Pages

Friday, August 7, 2015

Tax Choice For Neighborhoods?

Reply to reply on: "senseless human greed"

******************************************

Let's try and simplify this.

You and I are neighbors. Each property owner in our neighborhood has to pay $100 per year for various public goods... but they can choose where their neighborhood taxes (n-taxes) go.

There are three main public goods... litter removal, graffiti removal and a neighborhood watch.

Here's my allocation...

Litter removal: $25
Graffiti removal: $25
Neighborhood watch: $50

Here's your allocation...

Litter removal: $25
Graffiti removal: $50
Neighborhood watch: $25

What happens if I decide to stop funding litter removal? It's not like I can put the $25 dollars back into my pocket and spend it on a steak. Therefore, if I stop funding litter removal... it's because I think that some other public good has become a bigger concern.

Let's say that I've seen some suspicious looking characters lurking about on several occasions. This has me more concerned with my safety and property than I was in the past. So I'm willing to sacrifice x (more litter removal) for y (more neighborhood watch).

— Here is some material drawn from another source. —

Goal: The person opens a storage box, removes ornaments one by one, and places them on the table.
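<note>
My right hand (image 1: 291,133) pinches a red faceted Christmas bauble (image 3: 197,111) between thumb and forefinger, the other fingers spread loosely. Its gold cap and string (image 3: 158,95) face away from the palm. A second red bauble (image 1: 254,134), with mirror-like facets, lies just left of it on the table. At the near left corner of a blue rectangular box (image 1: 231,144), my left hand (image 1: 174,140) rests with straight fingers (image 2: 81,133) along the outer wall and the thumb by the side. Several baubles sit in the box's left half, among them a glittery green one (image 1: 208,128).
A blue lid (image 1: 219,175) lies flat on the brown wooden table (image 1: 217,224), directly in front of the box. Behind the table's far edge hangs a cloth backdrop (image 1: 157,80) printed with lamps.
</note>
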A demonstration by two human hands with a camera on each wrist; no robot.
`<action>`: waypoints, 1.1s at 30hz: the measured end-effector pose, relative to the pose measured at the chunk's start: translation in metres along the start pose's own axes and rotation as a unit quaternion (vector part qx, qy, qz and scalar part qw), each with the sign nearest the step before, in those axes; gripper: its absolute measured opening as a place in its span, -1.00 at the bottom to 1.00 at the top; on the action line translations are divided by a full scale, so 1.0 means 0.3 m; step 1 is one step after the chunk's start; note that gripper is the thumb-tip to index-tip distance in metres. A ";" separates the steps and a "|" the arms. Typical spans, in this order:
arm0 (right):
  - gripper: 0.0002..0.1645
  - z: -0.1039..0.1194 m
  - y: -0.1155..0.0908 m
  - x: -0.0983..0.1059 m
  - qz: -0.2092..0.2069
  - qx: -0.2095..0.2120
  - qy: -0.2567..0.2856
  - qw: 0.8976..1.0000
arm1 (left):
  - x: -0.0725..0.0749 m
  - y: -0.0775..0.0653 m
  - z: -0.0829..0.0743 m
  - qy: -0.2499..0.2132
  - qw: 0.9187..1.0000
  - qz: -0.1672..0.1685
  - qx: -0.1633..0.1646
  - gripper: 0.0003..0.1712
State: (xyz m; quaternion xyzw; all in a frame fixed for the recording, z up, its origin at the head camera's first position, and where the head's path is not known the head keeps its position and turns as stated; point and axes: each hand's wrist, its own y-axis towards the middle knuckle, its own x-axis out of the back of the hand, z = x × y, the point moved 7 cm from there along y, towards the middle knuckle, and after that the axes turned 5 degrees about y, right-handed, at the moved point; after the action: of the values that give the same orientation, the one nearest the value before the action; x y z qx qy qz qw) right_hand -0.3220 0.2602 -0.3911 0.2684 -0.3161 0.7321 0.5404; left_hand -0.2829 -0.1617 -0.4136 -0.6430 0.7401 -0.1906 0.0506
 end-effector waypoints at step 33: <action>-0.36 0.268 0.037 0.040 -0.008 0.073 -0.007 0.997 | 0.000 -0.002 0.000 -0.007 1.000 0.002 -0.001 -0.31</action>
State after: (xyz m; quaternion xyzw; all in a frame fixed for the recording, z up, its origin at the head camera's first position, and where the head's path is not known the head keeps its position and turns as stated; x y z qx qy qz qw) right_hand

Conditions aren't static... they are dynamic. Markets allow each and every individual to re-prioritize their spending decisions when conditions change. We are free to react as soon as we encounter some new information. This makes it beneficial to seek out and acquire new information.

According to your argument... litter is no longer going to be picked up as a result of me switching my $25 from litter-removal to the neighborhood watch. This can only be true if I was the only one allocating money to litter removal. But clearly I'm not. You also allocate money to litter removal. And so do many other neighbors. So nearly all the litter is still going to be picked up.

What happens if you perceive that there's marginally more litter than their used to be? You'll have to decide whether it's worth it to sacrifice some amount of the two other public goods in order to solve the litter problem.

Maybe you'll go to the neighborhood website where you'll see that I shifted $25 from litter removal to the neighborhood watch. When you ask me about my reallocation I'll tell you about the suspicious characters that I saw. Perhaps this information will also concern you enough to reallocate your $25 dollars from litter to the neighborhood watch. Or maybe you'll inform me that the suspicious characters were actually Mormon missionaries. Then I'd reallocate the $25 back to litter removal. Or maybe I'd reallocate my $25 for graffiti removal over to neighborhood watch! Just kidding. I like Mormons.

Compared to a centralized system, this decentralized system is going to result in way more information being found, shared, processed, acted on and debated. This is a large part of the reason why market economies succeed and command economies fail.

In summary....

If somebody doesn't spend their taxes on clean air/water... then they are going to spend their taxes on other public goods instead. And chances are extremely good that they aren't going to randomly make this decision. People who consistently fail to do their homework/research generally don't have to pay a lot of taxes. So if a taxpayer decides to spend their taxes on x rather than y, then it's nearly certain that this decision will be based on a considerable amount of information. Will this information be accurate? Not always. But how can we know whether its accurate or not if we never process it for ourselves?

Centralization, by blocking 150,000,000 people's tax allocation decisions, suppresses a lot of information. As a result, we can't benefit from the accurate information and we can't correct the inaccurate information.

For sure the democratic process does help get some information out there... but voting isn't as frequent or inclusive as spending. Therefore, the information that democracy does manage to extract is vanishingly small in comparison to the information that pragmatarianism would extract.

It's also a given that no two areas are going to have the same exact demands for public goods. Some cities/states/countries are going to have a greater demand for clean/air water than other cities/states/countries. People can move themselves accordingly and we'll have some great debates trying to discern correlation from causation. If an area is thriving... is it because of, or despite the fact that it also has a very high demand for clean air/water? Perhaps both the thriving and the clean air/water are the result of a high demand for public education.

The more experiments we have running.... the more truth we'll discover in less time.